Different strokes and their treatments
If the stroke is caused by a blood clot (ischemia), then thrombolytics (TPA - Tissue Plasminogen Activator) within three hours of stroke onset gives the best chance of recovery.
If the stroke is caused by bleeding (haemorrhage), then thrombolytics will worsen the condition, so the correct diagnosis is required before proceeding to medical treatment.
In other circumstances, doctors prescribe blood thinners such as heparin and Coumadin to treat strokes due to blood clots. Aspirin may also be used.
The physiotherapist’s role
Physiotherapists rehabilitate the patient with different techniques. They also teach home exercise programmes after the patient makes a considerable recovery. Physiotherapists check which muscles still have some power and check whether the patient is utilizing that muscle in functional movement and if not, teach him/ her how to use it.
If the patient is already using that muscle, then they try to improve the patient’s quality of movement and include voluntary control exercise in their treatment. If necessary, they ask the patient to have a proper splint for a lower limb if involved.
They also check the patient’s daily activities and needs and recommend different tasks for them. Aerobic exercise is included to increase the patient’s endurance for it improves cognition and perception if affected. Physiotherapists identify a recreational activity that would appeal to the patient. Posture awareness training and gait training are also emphasized.
Physical therapy
In stroke literature, the most important question is recovery or compensation. Recovery after stroke always depends on the area of brain involvement, size of lesion, duration of getting treatment and many other factors.
Some patients have complete recovery within a month and go on to live as normal. Full recovery without any residual dysfunction might be also because they might have only suffered from hemiparesis but this might not be the case with hemiplegia.
In other cases where the damage is greater, physiotherapists help patients to recover through a rehabilitation process with all other drugs and medications. They train affected muscles through strengthening, stretching, PNF (Proprioceptive Neuromuscular Facilitation), and other treatments to gain the maximum level of independence. During this period, the patient’s brain learns to do the activity near normally without use of the infarcted part of brain. In other words, the normal part takes over the function of the infarcted part, so that the patient can recover near normal movement without any dependence.
Lesion location and all other things described above play a huge role in gaining recovery.
But in chronic stages also, now it is believed that neural plasticity (i.e., the surrounding neurons branch to the affected area and try to provide collateral circuit to optimize function) does occur and so based on that true recovery of such chronic patients is possible.

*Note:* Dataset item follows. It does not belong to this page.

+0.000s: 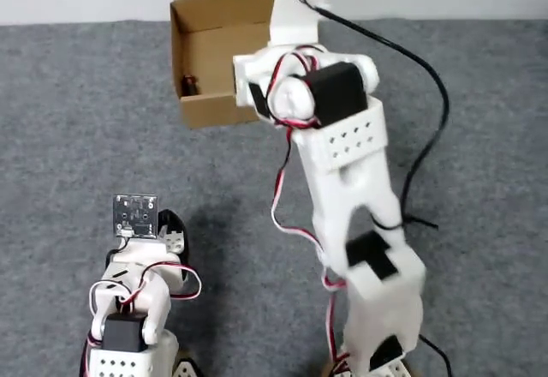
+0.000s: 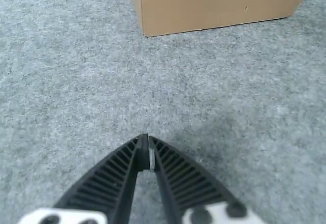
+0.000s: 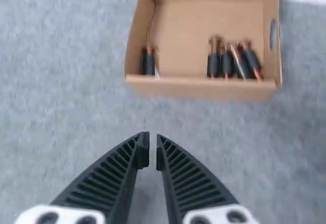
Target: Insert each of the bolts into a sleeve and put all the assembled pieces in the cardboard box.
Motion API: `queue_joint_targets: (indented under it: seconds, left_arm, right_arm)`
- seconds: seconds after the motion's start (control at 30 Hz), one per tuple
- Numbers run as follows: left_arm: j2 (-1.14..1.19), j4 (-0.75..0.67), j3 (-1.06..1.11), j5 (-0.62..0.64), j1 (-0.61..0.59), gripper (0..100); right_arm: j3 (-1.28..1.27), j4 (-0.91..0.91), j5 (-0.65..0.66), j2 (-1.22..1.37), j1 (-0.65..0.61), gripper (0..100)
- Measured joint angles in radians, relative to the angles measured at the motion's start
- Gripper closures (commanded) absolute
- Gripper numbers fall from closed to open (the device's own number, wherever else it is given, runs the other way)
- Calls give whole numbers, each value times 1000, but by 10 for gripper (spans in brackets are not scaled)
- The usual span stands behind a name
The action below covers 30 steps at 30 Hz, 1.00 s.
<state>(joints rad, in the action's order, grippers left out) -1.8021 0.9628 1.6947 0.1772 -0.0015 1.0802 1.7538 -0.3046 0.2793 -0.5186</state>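
Grey felt bench (image 1: 68,137) has no loose bolts or sleeves on what I can see of it, so I judge the task to be at or near its end, and the main risk is the pull-back. Right arm (image 1: 351,171) is stretched out over the cardboard box (image 3: 198,87). If it retracts low, a link or the trailing cable (image 1: 428,94) could catch the near wall and shove or tip the box. Left arm (image 1: 137,308) is folded back, well apart from the box, so collision risk is low. Right pincer (image 3: 152,150) is nearly closed, a thin slit between the tips, empty, hanging short of the box. Left pincer (image 2: 147,152) is fully closed, empty, low over the felt; I can't tell if it touches, and it could drag. Assembled pieces lie inside along the near wall, a cluster (image 3: 234,61) and a single (image 3: 147,61). They're round, so any nudge to the box could roll them.
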Motion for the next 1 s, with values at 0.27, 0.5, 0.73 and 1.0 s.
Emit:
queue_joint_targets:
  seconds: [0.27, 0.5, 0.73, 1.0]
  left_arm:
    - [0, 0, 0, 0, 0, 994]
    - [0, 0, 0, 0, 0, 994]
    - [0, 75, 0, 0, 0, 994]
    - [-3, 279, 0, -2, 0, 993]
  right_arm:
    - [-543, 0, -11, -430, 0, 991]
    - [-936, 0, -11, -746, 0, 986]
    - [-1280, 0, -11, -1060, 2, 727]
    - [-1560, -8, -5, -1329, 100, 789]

With appropriate physical therapy and practice, there are chances of gaining true recovery in chronic stroke patients too but it would still differ from patient to patient.
Still a question remains of how much true recovery can be expected from chronic stroke patients but there is a hope that in about 10-15 years, the rehabilitation of such stroke patients might be completely different.

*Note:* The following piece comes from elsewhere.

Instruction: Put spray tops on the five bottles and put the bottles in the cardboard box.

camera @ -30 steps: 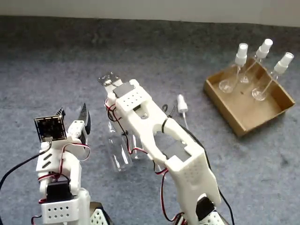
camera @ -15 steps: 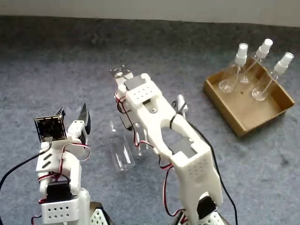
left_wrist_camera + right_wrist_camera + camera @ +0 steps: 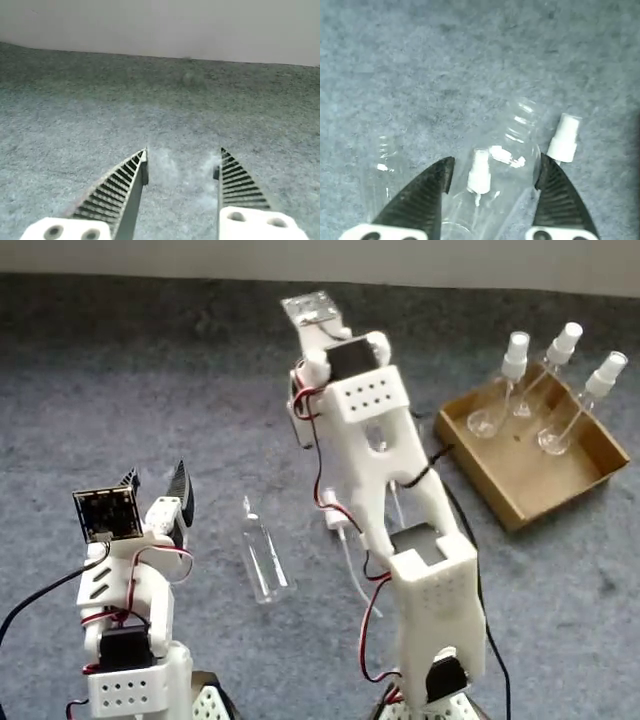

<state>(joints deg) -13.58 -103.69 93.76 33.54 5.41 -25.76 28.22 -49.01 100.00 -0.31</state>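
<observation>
While right gripper (image 3: 496, 159), fingers open, hangs over clear plastic bottle (image 3: 520, 130), white spray top (image 3: 479, 176) by bottle may get pinched instead; round bottle may roll; left gripper (image 3: 183, 151) fingers also open.

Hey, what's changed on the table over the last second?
The right arm swung farther out and toward the cardboard box; its right gripper is open, holding nothing. The left gripper, the clear bottle lying flat and the three capped bottles in the box stayed put.
</observation>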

Common PT techniques used in stroke rehabilitation
- Proprioceptive Neuromuscular Facilitation (PNF)
- Neuro Developmental Technique (NDT)
- Bobath’s Technique
- Rood’s approach
General PT caring tips
1. Maintain and improve the mobility of affected limbs
- Patients are encouraged to use their affected limbs.
- Patients should do limb exercise properly according to the physiotherapist’s instruction.
2. Increase the awareness of affected limbs
- Try to approach the patient on the affected side during feeding, conversation or transfer. Then the patient could be assisted more effectively. Besides, it could improve awareness of the affected limbs so as to stimulate the patient’s usage of the affected limbs.
- Place daily necessities next to the affected side.
3. Prevent injury
- Use walking aids (e.g. stick, quadripod and walking frame) and wheelchair properly according to physiotherapist’s instruction.
- Wear suitable footwear so as to prevent foot injury and falls.
- Avoid placing objects which are too hot, too cold or sharp near the affected side.
4. Adopt proper posture
- Adopt proper posture in the following so as to prevent increase of spasticity.
- In lying position
- Use a firm mattress, approximately 5 cm thick to provide adequate support to the spine and the affected limbs
- Use a firm pillow with a suitable thickness so as to give good support to the neck. The head should be in horizontal alignment with the trunk and the neck should not be bent or dropped backward.
- If necessary, support the affected limbs in relaxed position with 3-4 pillows, with the elbow and fingers straightened and the knee slightly bent.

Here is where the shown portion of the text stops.